Liverpool needed two penalties and a wonderfully worked set piece to reach three of their goals. Salah’s outstanding individual effort made him a four – a shot, by the way, which came with an xG of 0.8, according to Understat.

It’s not that Liverpool didn’t create chances, they did. But they were ineffective with the ball in the last third after hitting the initial line of the press.

This has long been the way with Klopp’s side. Is not that much he the possibility that it is a problem, although often there is also a coincidence there, is the pass before the pass before the pass; its excellent carved openings and then without pulling the trigger. It is Roberto Firmino trying to balance the time when one against one passes and loses the pass. It’s about Salah and Mane playing with the defenders and playing the most impressive game of staying away, but without creating a real opportunity at the end of it all.

There is a casual aura to all of this. Hey , don’t worry, another chance will come.

Leeds was there for the transition. Liverpool got the ball back 44 times in the opponent’s half. For comparison, Leeds, famous for their creative pressing feats, pinched the ball just 11 times in the Liverpool half.

Bielsa sat his centrals deep but he still played with a progressive and aggressive blocking in midfield. There was too much ground for the national team midfielder to cover, particularly with a center-back who marked Firmino to the midline. When play was interrupted or the ball was given away, as was often the case, there was a huge void that Liverpool could exploit.

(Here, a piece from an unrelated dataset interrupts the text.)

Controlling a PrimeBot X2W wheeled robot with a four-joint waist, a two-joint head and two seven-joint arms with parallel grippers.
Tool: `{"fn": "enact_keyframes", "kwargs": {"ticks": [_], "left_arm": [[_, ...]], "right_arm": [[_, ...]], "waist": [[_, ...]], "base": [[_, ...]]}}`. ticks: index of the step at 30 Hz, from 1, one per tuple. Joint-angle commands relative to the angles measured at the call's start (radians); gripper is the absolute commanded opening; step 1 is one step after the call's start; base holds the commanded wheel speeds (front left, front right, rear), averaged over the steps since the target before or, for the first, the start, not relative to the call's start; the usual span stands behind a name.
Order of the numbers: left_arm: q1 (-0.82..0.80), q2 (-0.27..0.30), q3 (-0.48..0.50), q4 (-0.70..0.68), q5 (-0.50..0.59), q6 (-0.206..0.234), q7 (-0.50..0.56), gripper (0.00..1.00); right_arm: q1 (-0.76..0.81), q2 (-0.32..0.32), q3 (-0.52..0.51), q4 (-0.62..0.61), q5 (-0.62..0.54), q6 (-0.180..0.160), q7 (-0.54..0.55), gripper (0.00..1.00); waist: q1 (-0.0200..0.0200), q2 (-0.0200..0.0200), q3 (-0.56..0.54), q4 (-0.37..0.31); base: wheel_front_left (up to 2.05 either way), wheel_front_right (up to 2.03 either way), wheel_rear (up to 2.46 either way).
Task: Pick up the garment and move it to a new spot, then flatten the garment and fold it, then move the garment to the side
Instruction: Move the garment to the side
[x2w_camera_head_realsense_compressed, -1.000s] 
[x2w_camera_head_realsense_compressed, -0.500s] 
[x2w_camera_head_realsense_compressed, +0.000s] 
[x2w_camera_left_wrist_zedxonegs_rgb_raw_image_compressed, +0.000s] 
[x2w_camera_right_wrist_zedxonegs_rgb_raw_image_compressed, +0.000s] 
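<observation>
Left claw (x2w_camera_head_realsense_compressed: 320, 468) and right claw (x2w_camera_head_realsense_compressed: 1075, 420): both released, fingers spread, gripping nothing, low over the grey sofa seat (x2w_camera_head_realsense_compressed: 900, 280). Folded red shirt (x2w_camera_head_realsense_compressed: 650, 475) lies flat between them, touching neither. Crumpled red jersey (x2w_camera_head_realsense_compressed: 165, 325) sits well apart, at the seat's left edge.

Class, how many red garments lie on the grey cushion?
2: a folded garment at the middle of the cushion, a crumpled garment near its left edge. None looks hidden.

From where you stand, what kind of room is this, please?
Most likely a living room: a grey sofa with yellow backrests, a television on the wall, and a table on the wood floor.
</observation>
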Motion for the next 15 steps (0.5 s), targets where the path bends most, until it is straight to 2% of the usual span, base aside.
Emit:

And explode that they did. Klopp’s team finished the match with 22 shots, but only six of them were on target. Worse still: of the 17 takes they had inside In the area (including two penalties!), Only five hit home, a measly 29 percent.

What’s interesting, though, isn’t so much that those shots were bad, that they lacked a ruthless streak. Is that the side had to settle for shots from difficult positions because that pass before the pass before the pass was a beating.

Both problems infected the team last season, most notably in the Champions League loss to Atlético, and it was even more pronounced after the lockout. And we saw him back in the Community Shield against Arsenal. Firmino, despite his excellence in preparation, was not clinical enough in the face of goal. And Salah and Mané, with all their efficiency in the face of goal, were the culprits of bogging down the accumulation by exaggerating.

Leeds worked hard on Saturday. They ran after everything and adhered to the defensive principles that make their style so idiosyncratic. But there were chances that Liverpool kept them before Leeds’s own brilliant finish dragged them back into the game.

It is not a cause for panic, but it is something to continue to monitor. The next opportunity may not come; you have to take it now.

Salah, who is often guilty of needing a couple of lookouts before warming up, was his best ruthless on Saturday. That must be maintained throughout the season, and it needs Firmino and Mané to match. To maintain the challenges on multiple fronts this season, the front line will need to be more clinical.

What I’m reading …

The podium is back! Dan Morgan hands out prizes for Liverpool’s first competitive game of the season.

An interesting look at a problem that bubbles under the surface.

A great look at what Ferran Torres will bring to Man City. His arrival seems to have gone unnoticed: he should fit into the ‘wild card’ role that Leroy Sané played so well when Guardiola’s City were at their best.